== WHAT IS EXPECTED ==
Output the entries below unchanged, except for the pictures.

____ THE DATA

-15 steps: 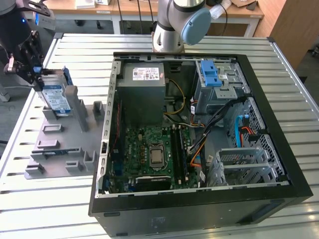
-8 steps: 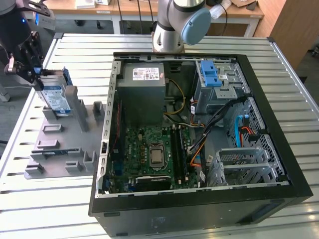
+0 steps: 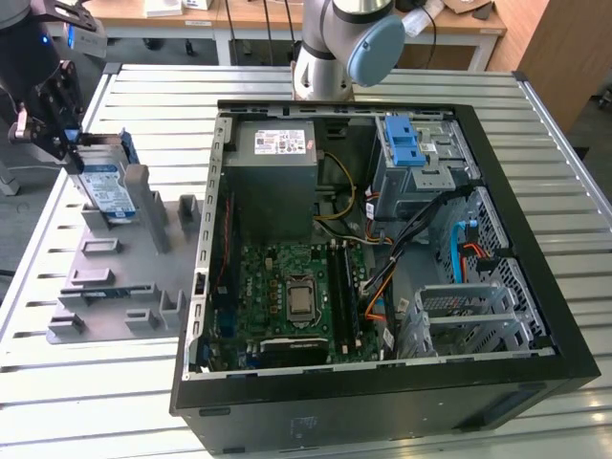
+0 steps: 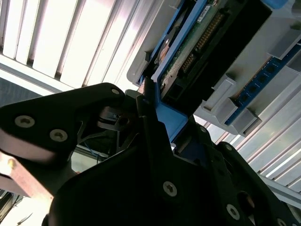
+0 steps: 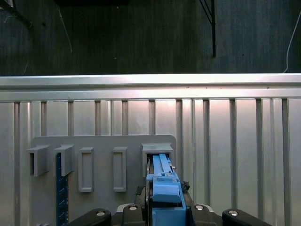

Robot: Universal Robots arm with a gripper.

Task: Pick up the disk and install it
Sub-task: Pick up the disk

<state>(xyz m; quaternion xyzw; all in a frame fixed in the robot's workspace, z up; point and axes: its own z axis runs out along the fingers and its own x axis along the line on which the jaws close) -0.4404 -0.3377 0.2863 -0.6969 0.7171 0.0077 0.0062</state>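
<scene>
The disk (image 3: pixel 103 189) stands on edge in a slot at the far end of the grey holder tray (image 3: pixel 115 277), at the exterior view's left, its white-and-blue label facing outward. My gripper (image 3: pixel 69 148) is over its top end, shut on the blue carrier frame. In the second wrist view a dark finger (image 4: pixel 150 122) presses against the blue frame of the disk (image 4: pixel 171 120), whose green circuit board faces the camera. Seen in the first wrist view, the disk's blue edge (image 5: pixel 162 181) runs from my gripper (image 5: pixel 164 207) into a slot of the tray (image 5: pixel 103 141).
An open computer case (image 3: pixel 564 373) lies on the slatted metal table (image 3: pixel 143 96) at the exterior view's right of the tray. Inside are a motherboard (image 3: pixel 296 296), a grey power supply (image 3: pixel 273 177), a blue latch piece (image 3: pixel 405 143) and a metal drive cage (image 3: pixel 469 316). A blue memory stick (image 5: pixel 58 188) stands in the tray.
</scene>
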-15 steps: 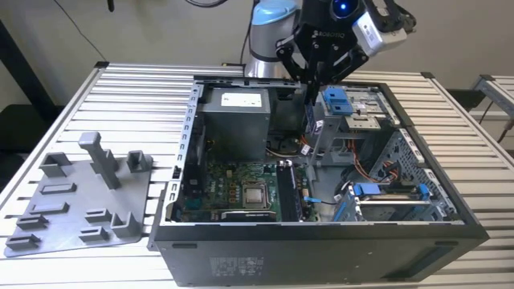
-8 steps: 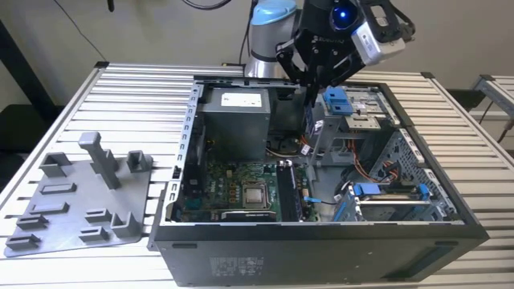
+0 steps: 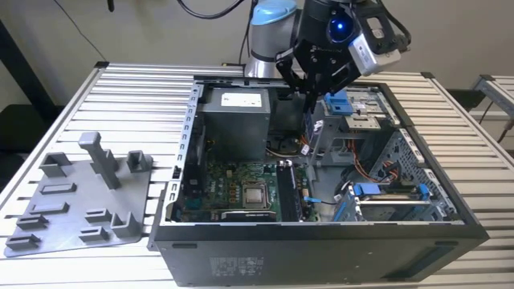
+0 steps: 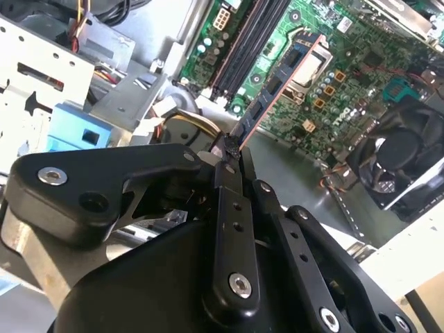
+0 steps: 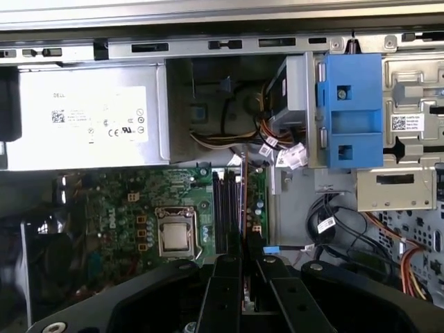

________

== EXERCISE RESPONSE ==
-15 steps: 
-8 steps: 
+0 steps: 
+0 steps: 
+0 steps: 

Robot: Universal Robots arm with a gripper.

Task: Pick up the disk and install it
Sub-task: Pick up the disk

<state>(xyz m; quaternion xyzw; all in a frame fixed in the robot's workspace, z up; point and axes: its own z axis runs out along the fingers and its own x axis along the line on which the jaws close) -0.4404 -0.3377 0.2863 -0.6969 0.7171 0.0077 0.0062</state>
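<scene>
The disk (image 3: pixel 103 189) stands on edge in a slot at the far end of the grey holder tray (image 3: pixel 115 277), at the exterior view's left, its white-and-blue label facing outward. My gripper (image 3: pixel 69 148) is over its top end, shut on the blue carrier frame. In the second wrist view a dark finger (image 4: pixel 150 122) presses against the blue frame of the disk (image 4: pixel 171 120), whose green circuit board faces the camera. Seen in the first wrist view, the disk's blue edge (image 5: pixel 162 181) runs from my gripper (image 5: pixel 164 207) into a slot of the tray (image 5: pixel 103 141).
An open computer case (image 3: pixel 564 373) lies on the slatted metal table (image 3: pixel 143 96) at the exterior view's right of the tray. Inside are a motherboard (image 3: pixel 296 296), a grey power supply (image 3: pixel 273 177), a blue latch piece (image 3: pixel 405 143) and a metal drive cage (image 3: pixel 469 316). A blue memory stick (image 5: pixel 58 188) stands in the tray.
</scene>
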-15 steps: 
-8 steps: 
+0 steps: 
+0 steps: 
+0 steps: 

No more output is required.